La pacifica rivoluzione sociale

 

Una recente ricerca condotta dall’Abacus ha certificato che sono ben sette milioni e mezzo gli italiani che, a vario titolo, svolgono attività non lucrativa. Sono numeri davvero imponenti, che confermano come il no-profit sia oggi una realtà fondamentale per la tenuta del nostro consorzio civile.  All’aspetto puramente morale e civico del no-profit si aggiunge quello socio-economico legato alle occasioni di lavoro che questo comparto oggi offre.

L’economista americano Jeremy Rifkin dice: “Sono quattro le porte tradizionali alle quali si bussa per cercare lavoro: il mercato, lo Stato, il terzo settore e la criminalità organizzata. Il mercato però offrirà sempre meno opportunità a causa del progresso tecnologico. Lo Stato, ovunque nel mondo, non è più in grado di assumere.

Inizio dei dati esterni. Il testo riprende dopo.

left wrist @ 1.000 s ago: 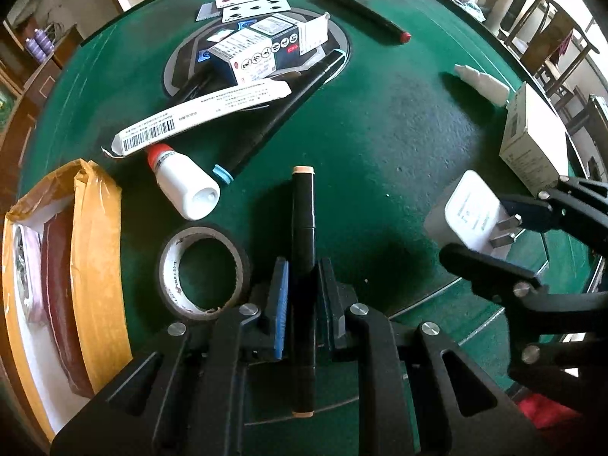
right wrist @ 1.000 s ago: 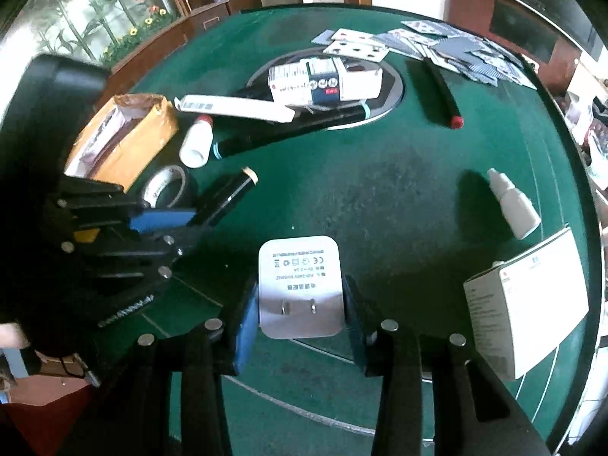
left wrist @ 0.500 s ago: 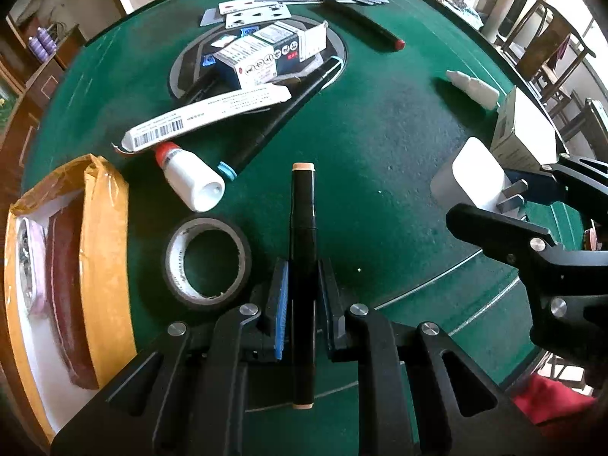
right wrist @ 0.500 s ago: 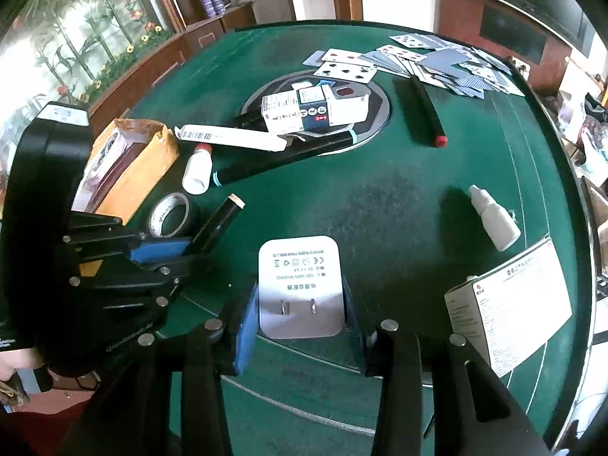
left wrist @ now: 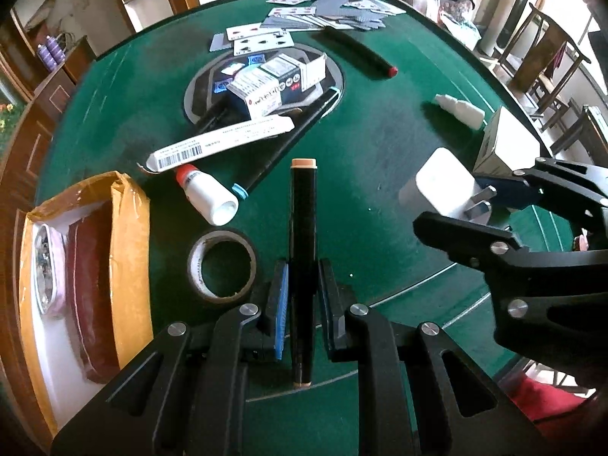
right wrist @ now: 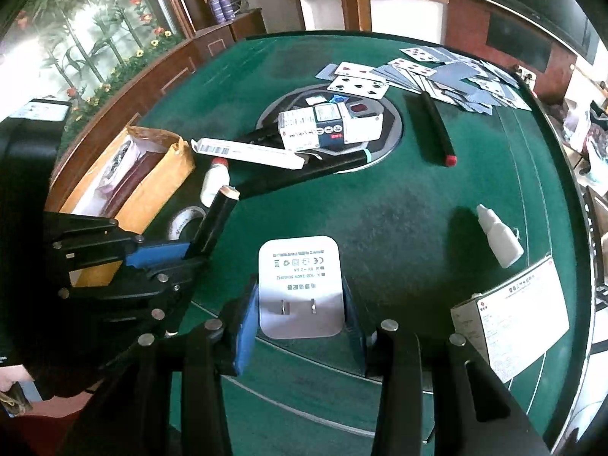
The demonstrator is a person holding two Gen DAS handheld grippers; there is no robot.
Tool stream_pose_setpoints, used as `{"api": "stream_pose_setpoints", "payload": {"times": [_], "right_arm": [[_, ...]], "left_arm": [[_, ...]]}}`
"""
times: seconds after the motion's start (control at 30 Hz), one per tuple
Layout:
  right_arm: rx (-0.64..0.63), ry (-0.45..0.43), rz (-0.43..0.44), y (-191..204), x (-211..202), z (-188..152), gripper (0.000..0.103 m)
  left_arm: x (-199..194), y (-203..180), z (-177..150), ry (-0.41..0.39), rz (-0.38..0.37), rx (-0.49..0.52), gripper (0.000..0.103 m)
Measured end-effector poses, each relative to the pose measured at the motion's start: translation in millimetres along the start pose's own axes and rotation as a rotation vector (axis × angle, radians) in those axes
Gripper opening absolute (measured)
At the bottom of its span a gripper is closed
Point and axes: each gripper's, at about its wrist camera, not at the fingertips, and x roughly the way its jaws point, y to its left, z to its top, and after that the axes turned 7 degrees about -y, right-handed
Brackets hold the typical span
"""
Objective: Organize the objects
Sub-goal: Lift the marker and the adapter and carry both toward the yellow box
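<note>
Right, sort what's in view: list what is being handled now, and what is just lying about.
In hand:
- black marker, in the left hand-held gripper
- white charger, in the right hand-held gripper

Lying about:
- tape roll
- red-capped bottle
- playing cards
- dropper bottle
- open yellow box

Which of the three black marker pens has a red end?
The marker lying alone near the scattered playing cards. The one under the boxes has a light blue end, and the one in the left tool has beige ends.
</note>
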Motion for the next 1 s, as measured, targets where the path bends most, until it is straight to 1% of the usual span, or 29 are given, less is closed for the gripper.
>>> {"api": "stream_pose_setpoints", "payload": {"times": [0.27,0.47,0.77,1.0], "right_arm": [[-0.028,-0.008,0.029,14.5,0.1,6.3,0.041],[-0.052,-0.011,0.053,27.6,3.7,11.9,0.041],[-0.09,-0.009,0.091,50.0,11.5,19.4,0.041],[-0.115,-0.007,0.125,69.3,16.9,24.9,0.041]], "left_arm": [[-25.8,18.8,-4.8,-0.04,-0.024,-0.079,0.014],[-48.0,44.2,-16.3,-0.066,-0.037,-0.179,0.014],[-87.5,83.6,-32.6,-0.126,-0.041,-0.306,0.014],[-107.1,100.4,-37.7,-0.161,-0.012,-0.333,0.014]]}}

E l’unica alternativa alla criminalità resta il terzo settore: tutte quelle attività, cioè, che producono capitale sociale.  Per questo dobbiamo ribaltare i valori attuali: lavorare nel terzo settore deve essere considerato più prestigioso che lavorare nel sociale”.

Il no-profit oggi è qualcosa di adulto, di perfettamente consapevole, che si offre come progetto comune di civiltà, non come alternativa polemica ed antitetica del mercato e del benessere, ma anzi, quale loro completamento necessario per dare ossigeno etico alla nostra comunità. Ma per funzionare deve avere mezzi e risorse ed ad oggi, Governo e Parlamento non hanno riservato sufficiente attenzione al settore. Soprattutto, non è stato ancora compiuto il salto fondamentale: l’incoraggiamento delle attività commerciali degli enti. Dahrendorf, a Milano per il convegno sul no-profit organizzato dal Summit della solidarietà e dall’Università Cattaneo di Castellana, ha insistito sulla necessità di alleggerire il fardello amministrativo che grava sulle Onlus. Ma ha anche ricordato che il successo inglese deriva da molti anni di storia: 400, per l’esattezza. “Nel Regno Unito il sistema della Charity funziona perché più antico dello Stato – ha sottolineato -. Ma anche perché le donazioni agli enti no-profit sono fortemente incentivate”.

In Italia qualcosa si muove e la recente istituzione dell’Authority quale organo promotore di controllo indipendente ne è la prova, ma tanta strada rimane ancora da fare: c’è da investire sull’attività di formazione ed informazione; c’è una rivoluzione economico-culturale da fare che è forse il passo più difficile. La centralità del soddisfacimento del “bene sociale” al posto del soddisfacimento del “bene materiale”. La rivalutazione, quindi, della “società dell’essere” al posto della “società dell’avere”.

Il nuovo governo dovrà assumersi questo inderogabile compito: essere braccio della pacifica rivoluzione sociale della solidarietà.

 

22.08.2001                                                                              Il Vice Presidente dell’U.R.P.S.